2. Nature of the Option. The Option has been granted as an incentive to Optionee’s Continuous
Service, and is in all respects subject to such Continuous Service and all other terms and
conditions of this Agreement. The Option is intended to be an Incentive Option within the meaning
of the Plan.
3. Vesting and Exercise of Option. The Option shall vest and become exercisable during its term in
accordance with the following provisions:
(a) Vesting and Right of Exercise.
(i) The Option shall vest and become exercisable with respect to one-fourth of the
Shares at the first anniversary of the Vesting Commencement Date set forth in the
preamble of this Agreement and as to one forty-eighth of the Shares at the end of
each successive month thereafter until all of the Shares have vested, subject to
Optionee’s Continuous Service; provided, however, that, in the event of an
Involuntary Termination (as defined in Section 10 below) but subject to Optionee’s
timely execution of the general release of claims and agreement (the “Release”)
referred to in that certain letter agreement, dated December 13, 2006, by and
between the Company and Optionee offering employment to Optionee (the “Offer
Letter”) and Optionee’s not revoking the Release as described in the Offer
Letter, the Option shall vest and become exercisable, effective immediately prior
to the effective date of such Involuntary Termination, with respect to that number
of the Shares that would have vested and become exercisable had Optionee remained
in Continuous Service for 6 months following the effective date of such Involuntary
Termination.
(ii) In the event of Optionee’s death, disability or other termination of
Optionee’s Continuous Service, the Option shall be exercisable in the manner and to
the extent provided in Section 6.3 of the Plan; provided, however, that,
anything in Section 6.3(a)(i) of the Plan to the contrary notwithstanding but
subject to Optionee’s timely execution of the Release and Optionee’s not revoking
the Release as described in the Offer Letter, in the event of an Involuntary
Termination, the Option shall remain exercisable for 180 days following the
effective date of such Involuntary Termination.

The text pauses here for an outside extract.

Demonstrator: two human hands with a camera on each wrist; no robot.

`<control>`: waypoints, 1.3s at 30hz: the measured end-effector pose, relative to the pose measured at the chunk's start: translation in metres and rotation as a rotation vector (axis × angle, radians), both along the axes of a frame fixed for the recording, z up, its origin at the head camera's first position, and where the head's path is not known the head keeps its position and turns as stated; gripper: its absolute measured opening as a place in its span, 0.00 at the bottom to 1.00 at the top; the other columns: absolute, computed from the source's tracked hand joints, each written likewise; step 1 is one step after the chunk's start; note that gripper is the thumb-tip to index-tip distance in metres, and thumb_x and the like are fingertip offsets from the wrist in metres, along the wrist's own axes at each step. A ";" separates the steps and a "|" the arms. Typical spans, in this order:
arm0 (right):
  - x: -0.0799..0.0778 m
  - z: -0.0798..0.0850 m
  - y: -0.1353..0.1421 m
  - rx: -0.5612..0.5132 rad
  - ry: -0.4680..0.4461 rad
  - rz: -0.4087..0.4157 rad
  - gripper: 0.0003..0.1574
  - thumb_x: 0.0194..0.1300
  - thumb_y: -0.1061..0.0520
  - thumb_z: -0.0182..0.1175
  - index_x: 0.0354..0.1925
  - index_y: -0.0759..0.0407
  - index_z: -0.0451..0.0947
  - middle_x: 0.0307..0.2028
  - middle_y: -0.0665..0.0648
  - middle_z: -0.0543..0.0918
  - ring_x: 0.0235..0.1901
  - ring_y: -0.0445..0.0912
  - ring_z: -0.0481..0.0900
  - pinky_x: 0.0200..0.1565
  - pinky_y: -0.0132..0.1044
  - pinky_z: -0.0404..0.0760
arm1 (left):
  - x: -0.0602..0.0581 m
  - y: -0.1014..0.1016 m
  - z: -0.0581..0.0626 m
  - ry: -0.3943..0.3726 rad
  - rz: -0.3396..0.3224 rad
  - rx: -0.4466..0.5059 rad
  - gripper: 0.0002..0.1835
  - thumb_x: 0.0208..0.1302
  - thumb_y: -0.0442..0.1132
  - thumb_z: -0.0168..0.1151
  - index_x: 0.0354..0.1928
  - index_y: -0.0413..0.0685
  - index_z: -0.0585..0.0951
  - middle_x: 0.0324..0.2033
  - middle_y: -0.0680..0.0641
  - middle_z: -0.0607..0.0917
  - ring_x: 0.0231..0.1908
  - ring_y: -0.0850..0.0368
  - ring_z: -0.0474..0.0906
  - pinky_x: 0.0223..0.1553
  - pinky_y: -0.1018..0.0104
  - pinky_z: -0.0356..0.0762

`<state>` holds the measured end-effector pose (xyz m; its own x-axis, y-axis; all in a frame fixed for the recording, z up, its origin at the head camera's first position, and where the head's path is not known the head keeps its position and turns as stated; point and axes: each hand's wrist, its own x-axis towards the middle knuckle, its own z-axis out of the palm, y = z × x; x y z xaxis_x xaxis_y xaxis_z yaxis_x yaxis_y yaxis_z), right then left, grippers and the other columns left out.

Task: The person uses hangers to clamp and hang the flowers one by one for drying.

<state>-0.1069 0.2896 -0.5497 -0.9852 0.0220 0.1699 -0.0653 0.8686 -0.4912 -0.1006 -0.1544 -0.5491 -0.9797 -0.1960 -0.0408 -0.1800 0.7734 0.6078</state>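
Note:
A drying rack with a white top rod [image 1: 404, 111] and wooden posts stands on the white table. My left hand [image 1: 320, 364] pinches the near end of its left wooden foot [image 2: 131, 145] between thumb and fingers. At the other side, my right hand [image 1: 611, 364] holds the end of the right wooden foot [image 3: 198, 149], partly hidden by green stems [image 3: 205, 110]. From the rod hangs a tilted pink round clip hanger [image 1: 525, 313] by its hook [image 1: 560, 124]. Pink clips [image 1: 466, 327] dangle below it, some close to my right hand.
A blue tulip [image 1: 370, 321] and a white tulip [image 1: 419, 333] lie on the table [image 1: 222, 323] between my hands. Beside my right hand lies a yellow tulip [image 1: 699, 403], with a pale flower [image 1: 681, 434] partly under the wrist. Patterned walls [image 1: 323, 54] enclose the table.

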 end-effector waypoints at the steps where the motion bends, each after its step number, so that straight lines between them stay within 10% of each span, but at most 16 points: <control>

(iii) No fraction of a Share shall be purchasable or deliverable upon exercise of
the Option, but in the event any adjustment hereunder of the number of Shares shall
cause such number to include a fraction of a Share, such number of Shares shall be
rounded down to the nearest smaller whole number of Shares.
(b) Method of Exercise. In order to exercise any portion of the Option which has vested,
Optionee shall notify the Company in writing of the election to exercise such vested portion of the
Option and the number of Shares in respect of which the Option is being exercised, by executing and
delivering the Notice of Exercise of Stock Option in the form attached hereto as Exhibit A (the
“Exercise Notice”). The certificate or certificates representing Shares as to which the Option has
been exercised shall be registered in the name of Optionee.
(c) Restrictions on Exercise.
(i) Optionee may exercise the Option only with respect to Shares that have vested
in accordance with Section 3(a) of this Agreement.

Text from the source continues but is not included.